Tumor models: efficacy and toxicity
Where possible, tumor growth and body weights were monitored at least twice weekly. Toxicity was determined by the percentage change in body weight versus those recorded in the vehicle-treated controls. No other obvious toxicity was observed in mice (e.g., diarrhea; the dose-limiting toxicity observed in clinical trials), although some diarrhea was observed in Brown-Norway rats at the highest patupilone doses tested at 3 to 5 days after injection.
Mouse B16/BL6 metastatic melanoma.
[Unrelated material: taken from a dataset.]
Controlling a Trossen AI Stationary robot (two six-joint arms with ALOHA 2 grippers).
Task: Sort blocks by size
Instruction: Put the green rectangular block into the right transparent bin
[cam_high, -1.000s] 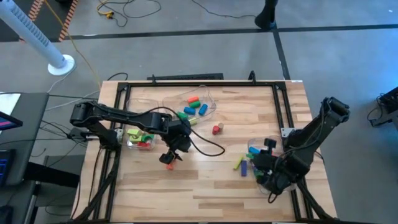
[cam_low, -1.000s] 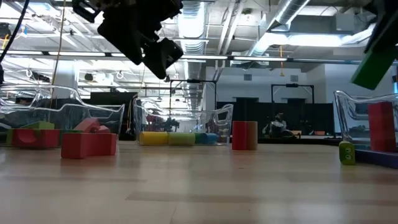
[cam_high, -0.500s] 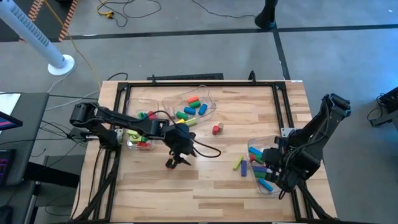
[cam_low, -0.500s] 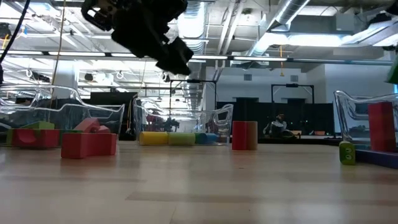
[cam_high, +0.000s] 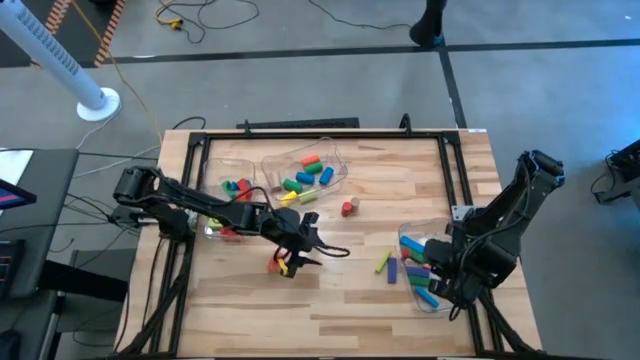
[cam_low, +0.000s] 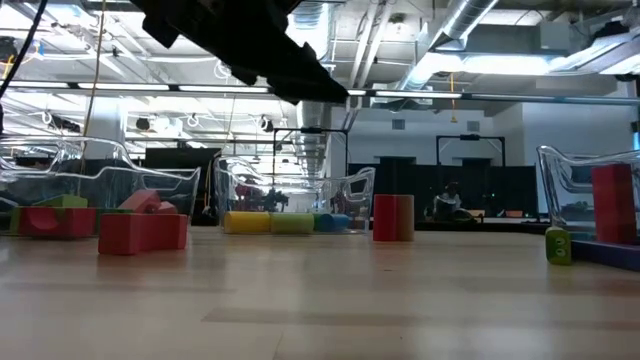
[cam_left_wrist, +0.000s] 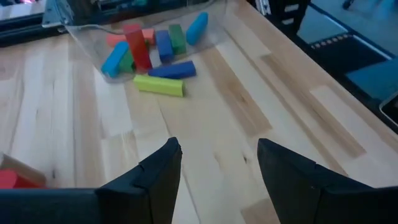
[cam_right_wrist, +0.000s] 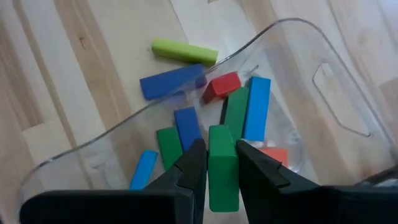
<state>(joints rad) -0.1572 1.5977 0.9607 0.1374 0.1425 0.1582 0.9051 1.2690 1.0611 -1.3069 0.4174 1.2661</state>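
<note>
On the wooden table (cam_high: 400, 180), one clear plastic bin (cam_high: 215, 165) lies at the left, a second bin (cam_high: 335, 158) behind the middle, and a third bin (cam_high: 418, 228) at the front right. A red cylinder (cam_high: 347, 207) stands between the second and third. A yellow-green bar (cam_high: 383, 263) and a blue bar (cam_high: 393, 272) lie just left of the third bin. The right gripper (cam_right_wrist: 219, 155) holds a green block (cam_right_wrist: 222, 180) above this bin.

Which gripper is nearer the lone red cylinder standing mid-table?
Left. The left gripper hovers near the red cylinder; the right gripper, holding a green block, is over the far bin.
</note>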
Cells were cultured in MEM supplemented with 2 mmol/L glutamine, 5% FCS, 1% sodium pyruvate, 1% nonessential amino acids, and 2% vitamins and kept at confluence for 4 to 5 days (with a medium change every 48 hours) before resuspension in HBSS (+10% FCS). Using a Hamilton syringe, 5 × 104 cells were injected i.d. in a volume of 1 μL into the dorsal pinna of both ears of the anesthetized mouse as described previously (33). After 1 week, the primary tumor was visible as a black dot in the middle of the ear, and after 10 days, the cervical lymph node metastases were detectable by palpitation and were used for all biomarker studies from 14 days after cell inoculation.
Mice were randomized into three groups of six mice per group and treatment with vehicle or patupilone (2 or 4 mg/kg) was once weekly for 2 weeks beginning 7 days after cell inoculation. For primary tumors, growth was assessed by the fractional change in tumor surface area compared with the area at the initiation of treatment. Efficacy was expressed as a treated versus control (T/C; i.e., mean fractional increase of drug-treated mice divided by mean fractional increase of vehicle-treated mice). For the metastases, the mice were sacrificed at the end of the treatment period, the lymph nodes were removed and weighed, and the T/C was determined from the mean volume of the metastases from the drug-treated mice divided by the mean volume of the metastases from the vehicle-treated mice.
Rat BN472 mammary carcinoma. BN472 tumors were created by transplantation of tumor fragments. Tissue frozen at −180°C from earlier in-house studies was washed sterilely in 0.9% NaCl containing 100 μg/mL gentamicin and then placed in a Petri dish containing Ham's F-12 medium with 100 μg/mL gentamicin and 10% FCS. The tumor tissue was divided into small pieces (3 × 3 × 3 mm) and one piece was inserted into a hole made by a 22-gauge sterile needle in the lowest mammary fat pad of anesthetized rats after wiping the skin with 70% alcohol. The hole was closed with two metal wound clips, which were then removed after 3 to 4 days. Tumors were used for efficacy and biomarker studies at 2 to 3 weeks after transplantation.
Rats were randomized into different treatment groups and treated with vehicle or various doses of patupilone (0.3, 0.8, 1, and 1.5 mg/kg once). Efficacy was assessed after 1 week as a T/C determined from the mean change in tumor volume (TVol) (determined from the formula: l * w * h * π / 6) of drug-treated rats divided by the mean change in volume of vehicle-treated rats.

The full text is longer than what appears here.